• [Your objective] Where in the data does the word "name" appear? Find those lines and copy them.

-- Provided material follows --

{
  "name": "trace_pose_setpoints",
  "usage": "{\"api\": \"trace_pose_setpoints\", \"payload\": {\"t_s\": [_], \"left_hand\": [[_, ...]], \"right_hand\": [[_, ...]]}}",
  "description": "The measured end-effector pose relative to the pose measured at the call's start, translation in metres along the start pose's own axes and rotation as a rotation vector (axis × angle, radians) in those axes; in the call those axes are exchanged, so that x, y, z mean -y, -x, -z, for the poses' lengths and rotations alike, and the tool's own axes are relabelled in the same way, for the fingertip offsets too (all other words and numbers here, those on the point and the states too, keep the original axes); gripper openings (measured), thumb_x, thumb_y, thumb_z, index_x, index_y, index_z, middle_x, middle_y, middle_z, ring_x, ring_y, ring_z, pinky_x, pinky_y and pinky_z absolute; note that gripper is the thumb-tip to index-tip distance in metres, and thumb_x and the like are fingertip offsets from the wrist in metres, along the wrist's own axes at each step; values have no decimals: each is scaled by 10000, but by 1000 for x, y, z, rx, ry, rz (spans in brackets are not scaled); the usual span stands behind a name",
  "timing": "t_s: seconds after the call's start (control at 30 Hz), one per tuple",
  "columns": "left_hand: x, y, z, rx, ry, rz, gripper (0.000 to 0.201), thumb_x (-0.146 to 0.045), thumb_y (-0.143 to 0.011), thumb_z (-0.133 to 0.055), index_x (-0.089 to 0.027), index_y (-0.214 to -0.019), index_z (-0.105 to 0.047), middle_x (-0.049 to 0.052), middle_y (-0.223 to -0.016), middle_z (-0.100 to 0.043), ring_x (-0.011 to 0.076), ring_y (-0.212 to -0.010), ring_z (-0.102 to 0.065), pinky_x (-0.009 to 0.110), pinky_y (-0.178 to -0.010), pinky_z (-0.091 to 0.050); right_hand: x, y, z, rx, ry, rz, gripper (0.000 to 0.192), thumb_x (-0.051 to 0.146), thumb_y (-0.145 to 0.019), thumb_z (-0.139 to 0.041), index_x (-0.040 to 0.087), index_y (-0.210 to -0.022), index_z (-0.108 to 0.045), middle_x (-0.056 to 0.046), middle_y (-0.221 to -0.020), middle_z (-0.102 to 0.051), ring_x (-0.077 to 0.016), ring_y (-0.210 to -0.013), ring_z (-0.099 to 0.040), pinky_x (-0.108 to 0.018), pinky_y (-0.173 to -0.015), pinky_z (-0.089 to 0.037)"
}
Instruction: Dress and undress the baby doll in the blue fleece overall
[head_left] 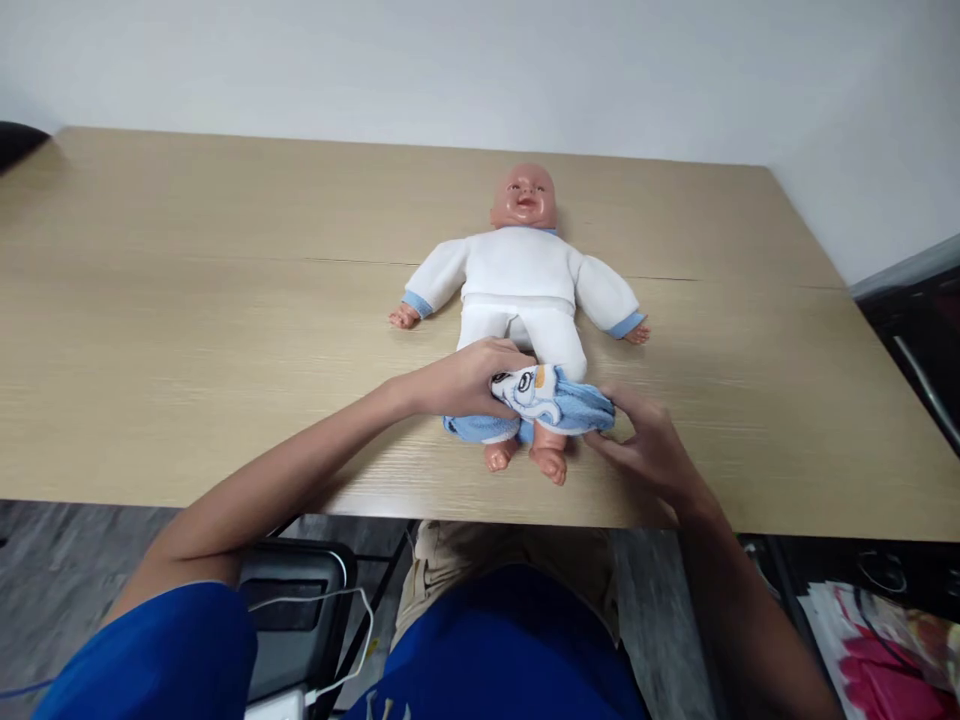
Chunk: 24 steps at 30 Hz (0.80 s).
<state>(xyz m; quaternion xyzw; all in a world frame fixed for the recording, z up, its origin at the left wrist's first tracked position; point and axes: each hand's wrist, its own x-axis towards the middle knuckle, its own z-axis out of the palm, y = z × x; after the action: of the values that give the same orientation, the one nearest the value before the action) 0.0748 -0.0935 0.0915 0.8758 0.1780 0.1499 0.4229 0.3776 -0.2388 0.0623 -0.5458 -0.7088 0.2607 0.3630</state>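
Observation:
A baby doll (523,270) in a white top and white trousers lies on its back on the wooden table (187,330), head away from me. A light blue garment with a cartoon print (551,398) is bunched around the doll's lower legs, just above its bare feet. My left hand (469,378) grips the garment's left side at the doll's leg. The right side of the garment is pinched by my right hand (651,442).
The table's near edge runs just below the doll's feet. Under the table on the left stands a dark case (300,610) with a white cable. A black frame (919,340) is at the right, and a colourful bag (885,650) lies on the floor at lower right.

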Motion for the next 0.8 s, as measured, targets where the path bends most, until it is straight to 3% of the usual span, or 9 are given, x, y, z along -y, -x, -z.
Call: {"api": "trace_pose_setpoints", "payload": {"t_s": [0.1,0.17,0.27,0.37,0.47,0.57,0.63,0.7,0.8], "left_hand": [[2,17,3,-106,-100,-49,321,-446,-947,-958,-284,-1207,-863,136,-1474,-840,395,-1417,-713,581,-1322,-523],[5,32,2,-212,-139,-9,472,-566,-958,-988,-293,-1317,-851,160,-1765,-704,443,-1646,-591,668,-1457,-414],[9,50,0,-312,-154,87,566,-691,-940,-999,-271,-1268,-807,179,-1924,-552,475,-1765,-461,749,-1504,-314],[13,54,0,-279,-73,82,448,-621,-958,-984,-259,-1121,-778,169,-1913,-575,462,-1775,-469,745,-1505,-311],[19,45,1,-281,72,56,291,-492,-1022,-919,-255,-1028,-750,144,-1746,-733,411,-1664,-617,722,-1479,-363],[27,32,-6,-487,227,76,261,-449,-1050,-877,-240,-1027,-722,150,-1501,-811,354,-1464,-736,676,-1388,-494],[32,30,-14,-657,240,121,248,-438,-1045,-870,-232,-1044,-733,148,-1469,-748,336,-1455,-714,623,-1327,-562],[35,34,-24,-755,186,186,255,-416,-999,-899,-239,-1109,-752,144,-1520,-644,338,-1520,-642,557,-1245,-625],[38,44,-34,-743,174,245,434,-421,-910,-975,-271,-1235,-730,123,-1455,-564,325,-1467,-594,464,-1095,-683]], "right_hand": [[1,-9,8,53,63,92,256,361,-952,-883,286,-1178,-787,-94,-1218,-839,-359,-1169,-790,-524,-1051,-673],[3,-11,10,46,114,150,375,401,-954,-933,284,-1278,-786,-135,-1372,-812,-403,-1345,-751,-612,-1192,-643],[6,-16,13,60,101,181,395,441,-993,-942,291,-1328,-794,-147,-1434,-775,-407,-1405,-725,-646,-1251,-617],[8,-31,15,35,-3,137,207,469,-1074,-878,293,-1159,-810,-129,-1392,-786,-383,-1354,-754,-615,-1235,-630],[2,-56,12,56,-198,12,327,612,-1146,-810,285,-1130,-796,-85,-1177,-807,-305,-1061,-773,-477,-969,-682],[-10,-82,0,28,-348,-117,508,783,-1098,-821,279,-1093,-759,-9,-905,-698,-222,-789,-620,-344,-687,-544],[-19,-91,-11,-23,-377,-159,567,828,-1024,-871,280,-1036,-727,12,-866,-657,-212,-778,-583,-328,-677,-518],[-24,-93,-22,-55,-391,-194,570,820,-995,-889,281,-1022,-707,13,-893,-674,-220,-819,-606,-346,-742,-562],[-26,-86,-34,-71,-478,-283,535,786,-1004,-872,284,-1025,-688,19,-903,-674,-222,-825,-617,-368,-791,-589]]}}
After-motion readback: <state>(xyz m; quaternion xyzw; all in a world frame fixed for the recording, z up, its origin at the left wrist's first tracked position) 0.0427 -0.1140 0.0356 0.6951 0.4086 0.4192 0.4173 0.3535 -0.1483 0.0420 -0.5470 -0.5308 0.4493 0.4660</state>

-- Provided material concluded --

• [Exercise result]
  "name": "trace_pose_setpoints",
  "description": "The measured end-effector pose relative to the pose measured at the call's start, translation in metres along the start pose's own axes and rotation as a rotation vector (axis × angle, radians) in those axes; in the call those axes are exchanged, so that x, y, z mean -y, -x, -z, for the poses' lengths and rotations alike, and the tool's own axes are relabelled in the same way, for the fingertip offsets too (all other words and numbers here, those on the point and the states too, keep the original axes); gripper openings (measured), thumb_x, thumb_y, thumb_z, index_x, index_y, index_z, middle_x, middle_y, middle_z, ring_x, ring_y, ring_z, pinky_x, pinky_y and pinky_z absolute; note that gripper is the thumb-tip to index-tip distance in metres, and thumb_x and the like are fingertip offsets from the wrist in metres, along the wrist's own axes at each step; values have no decimals: each is scaled by 10000, but by 1000 for x, y, z, rx, ry, rz (spans in brackets are not scaled); the usual span stands behind a name",

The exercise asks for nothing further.